> EXERCISE INSTRUCTIONS: Tally the lines in the material below that hold the string "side" and report the tally alone.

> SOURCE DATA:

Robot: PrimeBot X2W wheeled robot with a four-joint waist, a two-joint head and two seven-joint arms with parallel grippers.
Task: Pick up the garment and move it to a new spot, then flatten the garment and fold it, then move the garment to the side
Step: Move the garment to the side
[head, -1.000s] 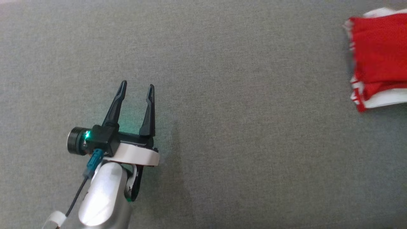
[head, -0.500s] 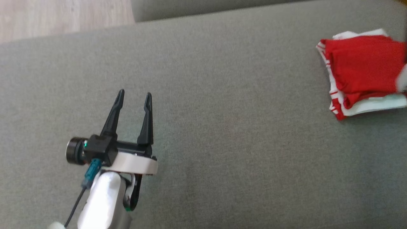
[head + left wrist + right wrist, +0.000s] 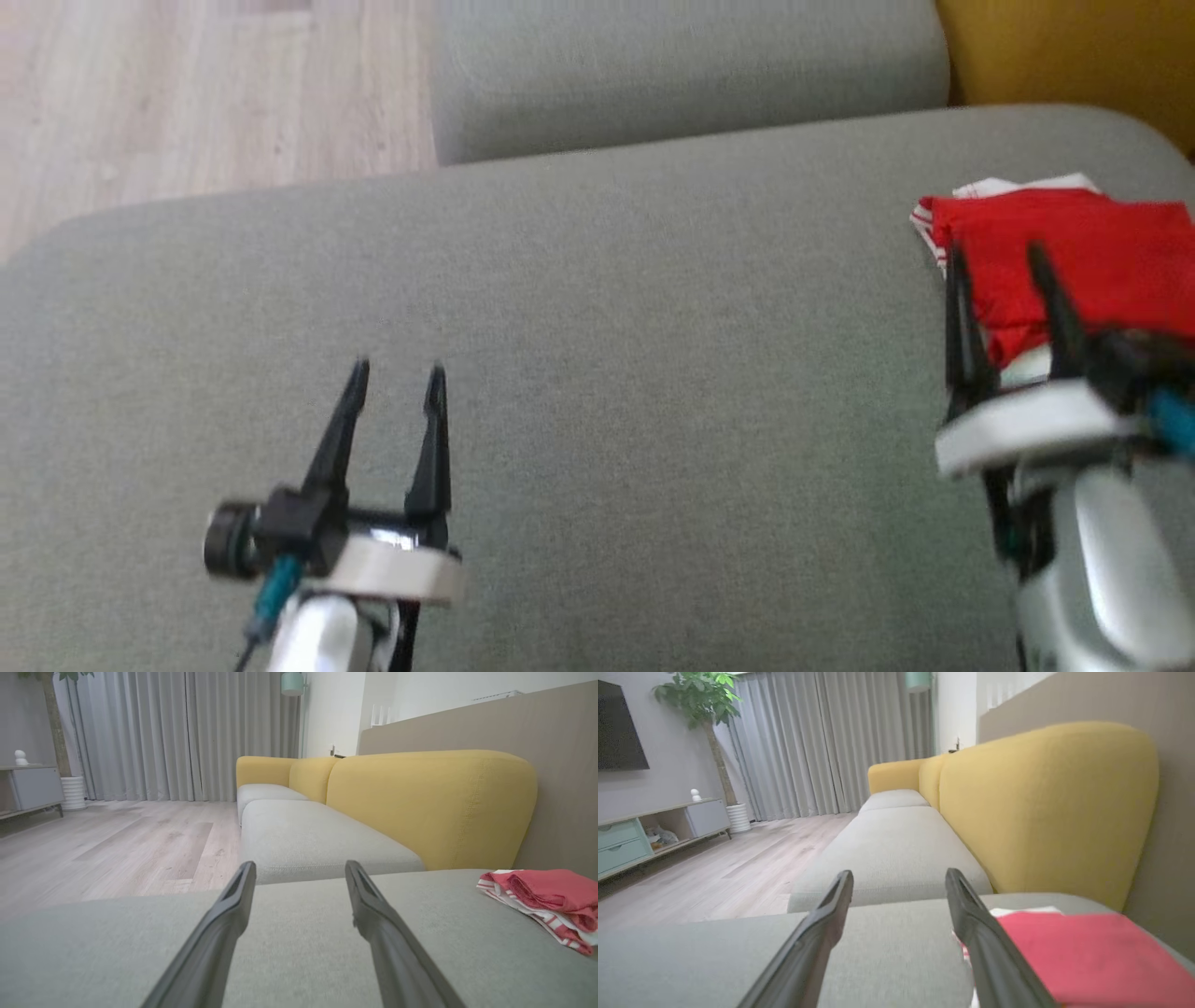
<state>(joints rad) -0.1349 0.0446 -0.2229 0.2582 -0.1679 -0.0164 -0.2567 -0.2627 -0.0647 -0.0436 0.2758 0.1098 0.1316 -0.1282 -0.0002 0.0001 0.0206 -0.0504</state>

> RESULT FOR THIS EXERCISE: 2